Остальные высказались в том же духе.
Матушка иногда рассказывает замечательную историю про то, как она рожала Кэролайн и все шло наперекосяк. Матушка с папой жили тогда в крохотной комнатке у Старой Мэри. Матушке было девятнадцать. В этот самый день Бадди Холли разбился в авиакатастрофе. Его самолет попал в снежную бурю над Клир-Лейк, штат Айова. По радио название местности звучало красиво. Прямо шикарно для места смерти. Было это второго февраля. Я это четко знаю, потому что день рождения у нашей Кэролайн третьего. Радио только и делало, что крутило «Пегги Сью», и «Так приходит настоящая любовь», и «Настанет день». Полдня матушка смотрела на теплые отблески ламп на белой грязной стене и мечтала о своем собственном доме. О том, как будет светиться ее собственный приемник. О том, как она и Пэт (так зовут нашего папу) уютно устроятся на диване у кроватки спящего малыша. У кроватки, а не у выдвижного ящика.
Матушка ждала, когда же придет боль, но пока все было спокойно. Никаких перемен в ее состоянии не произошло и к ужину. Старая Мэри и две ее сестры, Лиззи и Сара, то и дело спрашивали матушку, все ли с ней ладно.
У Старой Мэри было шесть сестер. То есть всего их было семеро, и дочек у Старой Мэри было семеро. Говорят, матушка Старой Мэри тоже была одной из семерых, но тут уже ничего не узнаешь наверняка, семья распалась, когда многие ирландцы бежали в Шотландию и в Америку. После ужина матушка, как всегда, легла на кровать в крохотной комнатке. За ней отправился и Пэт. Казалось, он волнуется больше, чем она сама. Ей же было нехорошо. Обычно она задремывала после ужина, а тут сон не приходил. Сначала ей показалось, что у нее расстройство желудка, и она пожаловалась Пэту:
— Что-то меня тошнит, Пэт, живот крутит. Зря я так наелась за ужином, ой зря.

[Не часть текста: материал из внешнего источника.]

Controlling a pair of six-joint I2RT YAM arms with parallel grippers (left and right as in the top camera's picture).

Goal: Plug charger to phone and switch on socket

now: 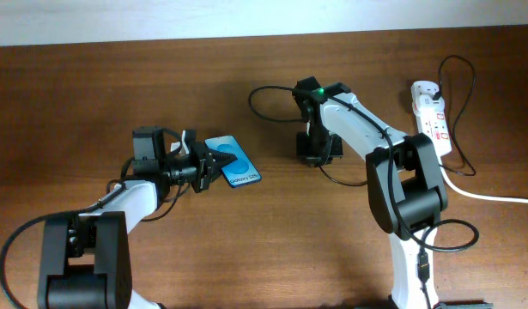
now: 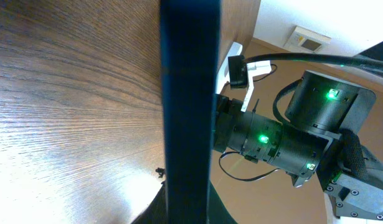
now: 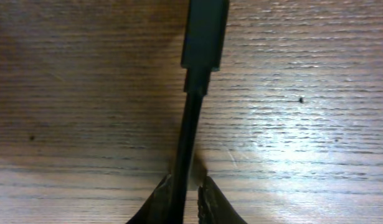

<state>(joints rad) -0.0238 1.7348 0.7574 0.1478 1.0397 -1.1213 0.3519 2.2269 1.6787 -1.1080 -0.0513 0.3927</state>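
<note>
The phone (image 1: 239, 168), blue screen up, lies tilted at table centre-left. My left gripper (image 1: 214, 166) is shut on its near end. In the left wrist view the phone (image 2: 190, 93) shows edge-on as a dark bar rising from my jaws (image 2: 190, 211). The charger (image 1: 257, 89) is a thin black cable looping behind my right gripper (image 1: 318, 154), which points down at the table. In the right wrist view my fingers (image 3: 188, 199) are shut on the cable just behind its black plug tip (image 3: 205, 34). The socket (image 1: 433, 116) lies at the far right.
The socket's thick white cord (image 1: 487, 196) runs off the right edge. More black cable loops beside the socket (image 1: 459, 77). The right arm's body (image 2: 291, 137) shows beyond the phone in the left wrist view. Bare wood lies between the two grippers.
</note>
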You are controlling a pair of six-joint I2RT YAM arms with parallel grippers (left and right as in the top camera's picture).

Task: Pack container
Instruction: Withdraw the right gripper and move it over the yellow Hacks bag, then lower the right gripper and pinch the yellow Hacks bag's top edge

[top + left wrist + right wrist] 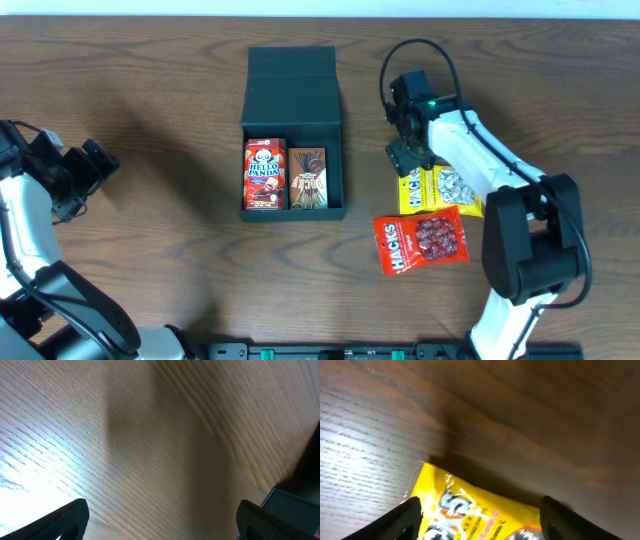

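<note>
The dark green-black container (293, 125) lies in the middle of the table with its flap lid (290, 72) folded back. Inside it a red Hello Panda box (264, 174) stands beside a brown snack packet (307, 178). My right gripper (406, 158) is open over the top edge of a yellow Hacks packet (438, 190). In the right wrist view its fingers (406, 521) stand on either side of that yellow packet (470, 505). My left gripper (92, 166) is far left, open and empty (162, 522) above bare wood.
A red Hacks packet (421, 243) lies in front of the yellow one, partly overlapping it. A corner of the container (295, 510) shows at the right edge of the left wrist view. The right arm's cable loops behind the box's right side.
</note>
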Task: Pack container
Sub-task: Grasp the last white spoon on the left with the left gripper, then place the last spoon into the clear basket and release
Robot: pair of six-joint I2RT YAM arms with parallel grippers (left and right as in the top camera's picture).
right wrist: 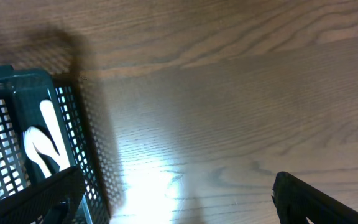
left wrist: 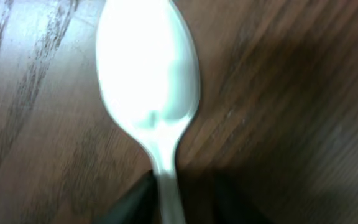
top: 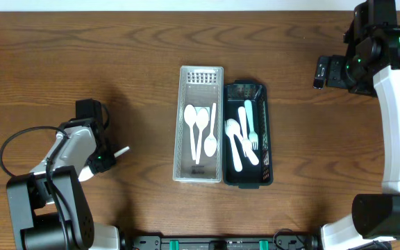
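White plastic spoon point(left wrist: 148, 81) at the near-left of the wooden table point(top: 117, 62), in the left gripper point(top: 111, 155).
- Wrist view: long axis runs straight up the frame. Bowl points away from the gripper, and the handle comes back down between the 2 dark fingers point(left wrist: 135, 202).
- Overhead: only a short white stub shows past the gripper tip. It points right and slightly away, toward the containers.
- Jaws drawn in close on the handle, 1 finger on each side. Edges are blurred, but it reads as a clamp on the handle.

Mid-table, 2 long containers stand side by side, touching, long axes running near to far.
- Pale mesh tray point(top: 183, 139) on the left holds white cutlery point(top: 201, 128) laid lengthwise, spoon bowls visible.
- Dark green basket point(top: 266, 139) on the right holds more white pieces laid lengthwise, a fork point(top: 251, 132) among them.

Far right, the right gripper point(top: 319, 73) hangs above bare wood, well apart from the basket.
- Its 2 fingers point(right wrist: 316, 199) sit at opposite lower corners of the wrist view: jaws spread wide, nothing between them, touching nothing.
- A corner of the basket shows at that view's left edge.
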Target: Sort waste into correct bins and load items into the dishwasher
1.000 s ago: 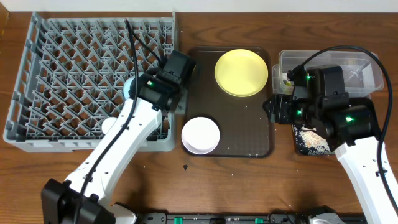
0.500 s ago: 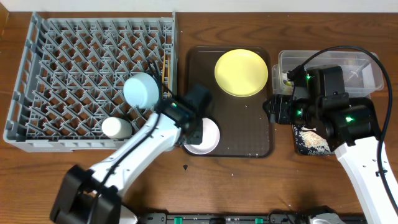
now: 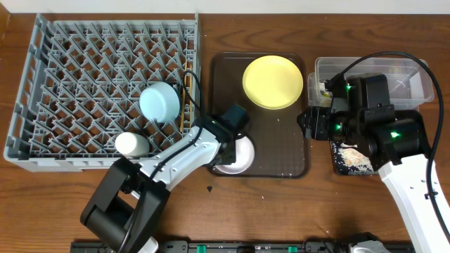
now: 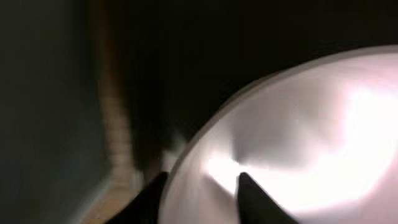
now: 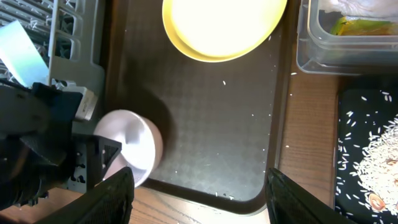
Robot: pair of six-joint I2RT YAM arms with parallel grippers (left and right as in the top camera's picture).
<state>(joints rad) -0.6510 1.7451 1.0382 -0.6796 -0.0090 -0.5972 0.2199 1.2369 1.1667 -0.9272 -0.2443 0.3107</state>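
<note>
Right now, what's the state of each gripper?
Left gripper: open, fingers astride the rim of the round white bowl, not clamped.
Right gripper: open, holding nothing.

The wooden worktop (image 3: 281, 211) carries four things side by side. The brown serving tray (image 3: 281, 140) lies near its middle. Just left of the tray stands the large grey dish rack (image 3: 63, 160). Right of the tray sit the clear tub (image 3: 415, 77), towards the back, and the black tray (image 3: 337, 163) in front of it. A small dark speck (image 3: 209, 188) lies on the bare wood just before the serving tray's front left corner.
</note>
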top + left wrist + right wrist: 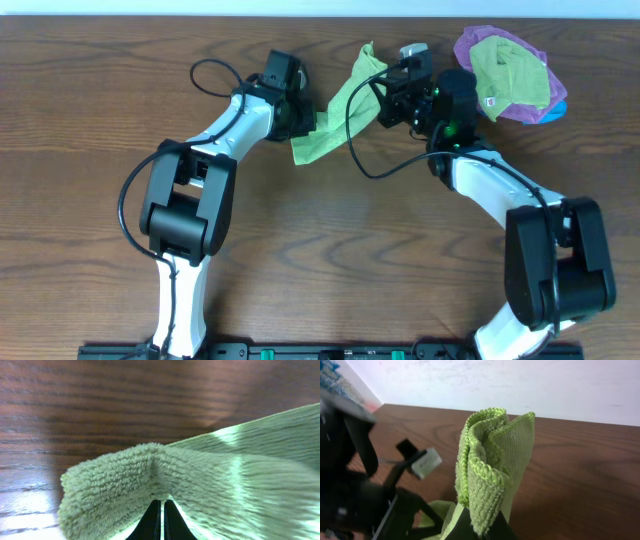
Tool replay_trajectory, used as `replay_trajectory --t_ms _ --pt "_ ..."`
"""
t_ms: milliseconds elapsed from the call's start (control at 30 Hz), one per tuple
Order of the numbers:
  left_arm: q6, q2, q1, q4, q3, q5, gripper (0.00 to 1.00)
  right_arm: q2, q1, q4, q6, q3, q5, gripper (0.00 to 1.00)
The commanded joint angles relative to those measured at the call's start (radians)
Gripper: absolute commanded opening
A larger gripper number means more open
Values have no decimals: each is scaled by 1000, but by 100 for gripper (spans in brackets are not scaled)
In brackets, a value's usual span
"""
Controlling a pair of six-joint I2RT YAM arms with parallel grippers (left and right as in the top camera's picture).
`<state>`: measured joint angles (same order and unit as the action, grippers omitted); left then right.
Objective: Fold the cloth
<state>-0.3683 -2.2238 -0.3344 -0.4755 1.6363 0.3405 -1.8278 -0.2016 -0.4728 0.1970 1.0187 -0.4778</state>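
Observation:
The cloth [335,105] is a lime-green terry square, stretched slantwise between my two grippers at the back middle of the table. My left gripper [303,122] holds its lower left end; in the left wrist view the black fingertips [156,512] are shut with the cloth [200,480] bunched around and over them. My right gripper [380,88] holds the upper right end. In the right wrist view a folded bunch of the cloth [490,460] stands up out of the shut gripper [481,529].
A purple cloth [480,45] lies at the back right with a duller olive-green cloth [510,75] with a small white tag on top, and a bit of blue [556,106] beside it. A white wall [520,385] runs along the table's far edge. Black cables [215,68] loop from both arms.

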Motion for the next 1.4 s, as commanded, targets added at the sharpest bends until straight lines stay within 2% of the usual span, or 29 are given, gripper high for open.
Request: replay_trajectory --t_ms 0,300,700,1133,1367 --pt "21 -18 2 -37 79 0 6 10 -17 2 -46 12 3 1" --pt "25 -18 2 -108 197 1 6 10 -65 71 -130 12 10 1" --pt "55 -18 48 -237 350 0 6 10 -169 193 -247 12 148 1" --pt "77 -18 115 -400 523 2 6 -64 -220 196 -232 12 240 1" --pt "74 -19 99 -406 523 55 6 36 -155 201 -190 12 374 1"
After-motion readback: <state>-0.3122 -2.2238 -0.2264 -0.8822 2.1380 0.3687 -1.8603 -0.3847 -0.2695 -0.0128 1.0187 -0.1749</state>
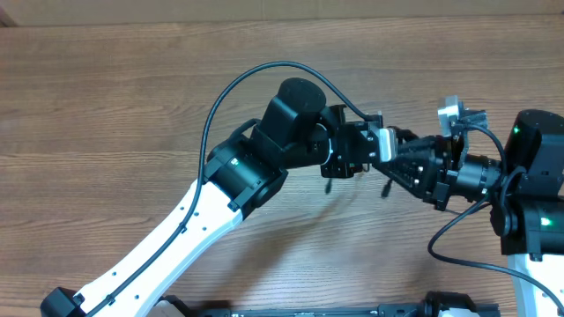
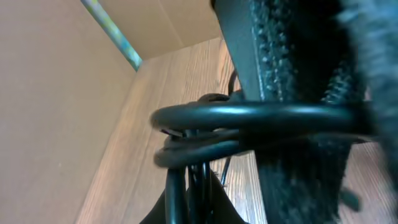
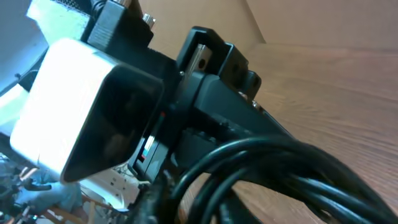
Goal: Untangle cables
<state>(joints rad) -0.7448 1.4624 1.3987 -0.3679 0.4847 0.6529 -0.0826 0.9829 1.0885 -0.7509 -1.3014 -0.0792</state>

Пэт скосил на матушку глаза, но головы не повернул. Как лежал, так и лежал. Сердце Христово осеняло их обоих. Казалось, Пэт сейчас пойдет на кухню и позовет Старую Мэри, и тетю Лиззи, и Сару. Но он завис между двумя мирами. Они лежали в молчании целую вечность. Потом пришла боль.
— Пойди на кухню и скажи матери, — сказал папа.
— Да нет, не будь дураком. Это не то. Слишком уж гладко.
Но папа не отстал. Они спорили шепотом, ведь они жили не в своем доме. Папа все-таки уговорил матушку, и та отправилась на кухню и сказала все Старой Мэри.
— Роды у тебя начались, дружок, — ответила та. Будто роды — это что-то простое. Что-то будничное. Она даже не поставила чашку со спитым чаем на стол, когда произносила эти слова, — гадала на чаинках для Лиззи и Сары.
— Не вызывай пока «скорую помощь»! — крикнула матушка.
Старая Мэри сказала, что не вызовет, пока матушка не попросит. С Лиззи и Сарой они все время глупо улыбались друг другу. Они вспоминали свои первые роды. Тогда они сами были молоды и Тяп-ляп со своими трущобами только-только начал разворачиваться. И детишки тогда помирали ни за понюх табаку.